» **INSTRUCTIONS TO FOLLOW**
Look below for the line containing "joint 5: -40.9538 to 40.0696" and the line containing "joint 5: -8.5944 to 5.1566"; repeat exactly those two lines and all lines between them, and nothing else.

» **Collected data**
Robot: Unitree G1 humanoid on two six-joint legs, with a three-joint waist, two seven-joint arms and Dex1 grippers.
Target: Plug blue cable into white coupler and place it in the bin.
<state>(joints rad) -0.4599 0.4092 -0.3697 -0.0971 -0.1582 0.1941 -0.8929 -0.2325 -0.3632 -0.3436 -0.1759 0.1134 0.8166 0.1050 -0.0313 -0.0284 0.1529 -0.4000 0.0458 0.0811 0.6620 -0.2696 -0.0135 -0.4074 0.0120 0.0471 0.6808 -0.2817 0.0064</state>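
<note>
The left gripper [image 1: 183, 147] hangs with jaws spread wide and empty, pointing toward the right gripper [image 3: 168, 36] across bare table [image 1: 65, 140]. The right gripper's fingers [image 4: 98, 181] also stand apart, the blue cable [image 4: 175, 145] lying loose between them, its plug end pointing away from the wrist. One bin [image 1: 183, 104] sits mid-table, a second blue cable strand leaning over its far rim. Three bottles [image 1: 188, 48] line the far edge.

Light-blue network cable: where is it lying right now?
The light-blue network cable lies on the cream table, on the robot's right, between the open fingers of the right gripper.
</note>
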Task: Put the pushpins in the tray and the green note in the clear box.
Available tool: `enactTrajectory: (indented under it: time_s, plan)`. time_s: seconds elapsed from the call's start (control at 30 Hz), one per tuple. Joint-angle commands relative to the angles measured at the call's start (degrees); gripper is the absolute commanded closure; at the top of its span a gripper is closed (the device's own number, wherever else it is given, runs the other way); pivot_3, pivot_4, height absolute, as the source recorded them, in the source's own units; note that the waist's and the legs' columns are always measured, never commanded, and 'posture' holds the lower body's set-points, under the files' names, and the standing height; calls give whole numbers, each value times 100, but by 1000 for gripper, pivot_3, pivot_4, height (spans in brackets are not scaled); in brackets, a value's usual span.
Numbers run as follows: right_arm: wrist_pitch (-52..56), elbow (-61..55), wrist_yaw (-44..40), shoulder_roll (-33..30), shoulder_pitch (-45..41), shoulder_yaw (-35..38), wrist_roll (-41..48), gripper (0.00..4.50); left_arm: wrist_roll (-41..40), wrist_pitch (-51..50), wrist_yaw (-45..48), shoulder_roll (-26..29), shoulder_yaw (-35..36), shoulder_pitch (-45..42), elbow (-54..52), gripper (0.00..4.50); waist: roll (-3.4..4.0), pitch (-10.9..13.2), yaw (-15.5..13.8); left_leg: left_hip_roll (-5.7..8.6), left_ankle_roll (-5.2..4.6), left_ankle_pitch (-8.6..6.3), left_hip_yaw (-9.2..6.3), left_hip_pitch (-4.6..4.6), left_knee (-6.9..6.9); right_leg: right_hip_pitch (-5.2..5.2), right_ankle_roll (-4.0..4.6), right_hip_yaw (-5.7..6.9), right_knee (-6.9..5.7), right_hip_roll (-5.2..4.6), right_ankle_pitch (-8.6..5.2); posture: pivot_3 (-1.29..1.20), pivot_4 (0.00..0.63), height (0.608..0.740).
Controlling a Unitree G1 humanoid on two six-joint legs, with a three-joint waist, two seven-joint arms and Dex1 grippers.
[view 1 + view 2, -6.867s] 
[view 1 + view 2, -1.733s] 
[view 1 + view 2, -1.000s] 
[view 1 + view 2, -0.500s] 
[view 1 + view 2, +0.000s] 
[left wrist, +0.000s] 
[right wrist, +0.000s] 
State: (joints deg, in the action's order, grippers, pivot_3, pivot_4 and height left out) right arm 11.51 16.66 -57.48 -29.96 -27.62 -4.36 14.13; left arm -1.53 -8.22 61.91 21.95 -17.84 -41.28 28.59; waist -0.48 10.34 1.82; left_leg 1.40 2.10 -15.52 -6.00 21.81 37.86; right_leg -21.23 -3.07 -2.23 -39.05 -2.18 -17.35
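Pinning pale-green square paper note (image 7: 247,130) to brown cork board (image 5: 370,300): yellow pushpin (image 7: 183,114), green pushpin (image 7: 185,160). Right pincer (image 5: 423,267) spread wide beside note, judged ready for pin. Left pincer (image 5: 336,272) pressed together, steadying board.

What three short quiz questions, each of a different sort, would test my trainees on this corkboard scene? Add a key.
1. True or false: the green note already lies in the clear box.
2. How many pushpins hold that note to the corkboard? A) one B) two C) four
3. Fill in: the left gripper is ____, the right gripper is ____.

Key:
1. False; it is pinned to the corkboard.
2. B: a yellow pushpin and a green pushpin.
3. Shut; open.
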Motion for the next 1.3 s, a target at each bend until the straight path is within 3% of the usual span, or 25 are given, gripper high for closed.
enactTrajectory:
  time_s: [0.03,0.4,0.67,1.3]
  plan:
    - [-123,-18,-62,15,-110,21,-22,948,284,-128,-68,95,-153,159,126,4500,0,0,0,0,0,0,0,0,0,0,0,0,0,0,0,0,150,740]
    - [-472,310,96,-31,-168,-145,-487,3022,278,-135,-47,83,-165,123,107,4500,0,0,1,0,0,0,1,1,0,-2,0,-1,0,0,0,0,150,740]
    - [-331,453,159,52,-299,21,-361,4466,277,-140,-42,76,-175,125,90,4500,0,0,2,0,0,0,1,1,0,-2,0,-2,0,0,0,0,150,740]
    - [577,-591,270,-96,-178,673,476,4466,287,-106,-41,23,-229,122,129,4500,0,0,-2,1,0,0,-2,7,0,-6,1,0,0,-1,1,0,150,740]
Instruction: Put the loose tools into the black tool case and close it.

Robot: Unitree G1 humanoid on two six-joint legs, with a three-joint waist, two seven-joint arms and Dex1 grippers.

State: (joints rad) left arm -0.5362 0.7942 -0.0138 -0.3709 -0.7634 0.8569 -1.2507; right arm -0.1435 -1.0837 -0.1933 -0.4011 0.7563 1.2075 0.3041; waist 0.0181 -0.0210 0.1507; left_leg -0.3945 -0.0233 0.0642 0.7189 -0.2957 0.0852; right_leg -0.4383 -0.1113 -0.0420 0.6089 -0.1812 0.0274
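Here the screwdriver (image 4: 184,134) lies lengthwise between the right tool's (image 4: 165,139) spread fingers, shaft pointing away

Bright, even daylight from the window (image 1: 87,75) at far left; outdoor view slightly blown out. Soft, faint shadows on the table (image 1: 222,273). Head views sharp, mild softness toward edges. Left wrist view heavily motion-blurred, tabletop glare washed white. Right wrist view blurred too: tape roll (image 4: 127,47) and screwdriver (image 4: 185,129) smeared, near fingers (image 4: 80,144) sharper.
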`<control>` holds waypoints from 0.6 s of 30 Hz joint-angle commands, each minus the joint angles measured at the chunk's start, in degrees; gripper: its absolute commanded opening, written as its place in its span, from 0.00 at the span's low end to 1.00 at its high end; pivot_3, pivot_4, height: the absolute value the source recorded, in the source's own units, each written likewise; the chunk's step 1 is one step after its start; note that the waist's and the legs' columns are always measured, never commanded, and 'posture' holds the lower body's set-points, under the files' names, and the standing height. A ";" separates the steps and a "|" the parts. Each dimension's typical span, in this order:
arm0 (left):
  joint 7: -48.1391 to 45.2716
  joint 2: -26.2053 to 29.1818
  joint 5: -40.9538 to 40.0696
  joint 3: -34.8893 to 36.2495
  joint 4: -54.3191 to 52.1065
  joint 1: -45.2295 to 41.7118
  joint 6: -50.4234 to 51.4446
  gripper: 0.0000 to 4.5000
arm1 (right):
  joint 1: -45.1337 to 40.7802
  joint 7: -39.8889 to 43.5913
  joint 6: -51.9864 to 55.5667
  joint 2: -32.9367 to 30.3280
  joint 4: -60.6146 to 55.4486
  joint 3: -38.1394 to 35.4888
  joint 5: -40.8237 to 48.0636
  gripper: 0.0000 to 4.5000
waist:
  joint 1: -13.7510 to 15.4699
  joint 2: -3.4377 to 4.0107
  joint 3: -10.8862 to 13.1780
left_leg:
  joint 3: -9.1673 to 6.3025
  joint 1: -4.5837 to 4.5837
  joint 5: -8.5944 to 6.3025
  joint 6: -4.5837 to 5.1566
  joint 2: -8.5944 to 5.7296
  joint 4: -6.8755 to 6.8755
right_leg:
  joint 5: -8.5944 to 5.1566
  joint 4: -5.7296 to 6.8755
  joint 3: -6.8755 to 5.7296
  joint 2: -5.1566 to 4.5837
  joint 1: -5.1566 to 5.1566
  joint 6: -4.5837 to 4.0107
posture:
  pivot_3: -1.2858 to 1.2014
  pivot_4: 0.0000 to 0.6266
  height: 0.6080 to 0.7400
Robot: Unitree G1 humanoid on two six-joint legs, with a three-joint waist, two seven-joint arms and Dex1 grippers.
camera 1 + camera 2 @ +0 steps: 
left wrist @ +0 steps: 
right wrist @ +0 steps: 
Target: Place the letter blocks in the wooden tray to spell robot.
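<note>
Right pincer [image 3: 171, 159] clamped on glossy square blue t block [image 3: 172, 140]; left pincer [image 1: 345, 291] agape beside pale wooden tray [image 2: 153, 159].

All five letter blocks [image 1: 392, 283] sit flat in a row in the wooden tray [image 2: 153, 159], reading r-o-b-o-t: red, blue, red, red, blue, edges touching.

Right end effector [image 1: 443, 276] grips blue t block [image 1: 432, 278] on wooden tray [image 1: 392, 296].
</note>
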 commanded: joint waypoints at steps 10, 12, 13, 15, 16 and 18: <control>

» **RESPONSE AREA**
  joint 5: -40.9538 to 40.0696
  joint 3: -34.8893 to 36.2495
  joint 4: -54.3191 to 52.1065
  joint 1: -45.2295 to 41.7118
  joint 6: -50.4234 to 51.4446
  gripper: 0.0000 to 4.5000
arm1 (right):
  joint 1: -45.1337 to 40.7802
  joint 7: -39.8889 to 43.5913
  joint 6: -51.9864 to 55.5667
  joint 2: -32.9367 to 30.3280
  joint 4: -60.6146 to 55.4486
  joint 3: -38.1394 to 35.4888
  joint 5: -40.8237 to 48.0636
  gripper: 0.0000 to 4.5000
waist:
  joint 1: -13.7510 to 15.4699
  joint 2: -3.4377 to 4.0107
  joint 3: -10.8862 to 13.1780
left_leg:
  joint 3: -9.1673 to 6.3025
  joint 1: -4.5837 to 4.5837
  joint 5: -8.5944 to 6.3025
  joint 6: -4.5837 to 5.1566
  joint 2: -8.5944 to 5.7296
  joint 4: -6.8755 to 6.8755
right_leg:
  joint 5: -8.5944 to 5.1566

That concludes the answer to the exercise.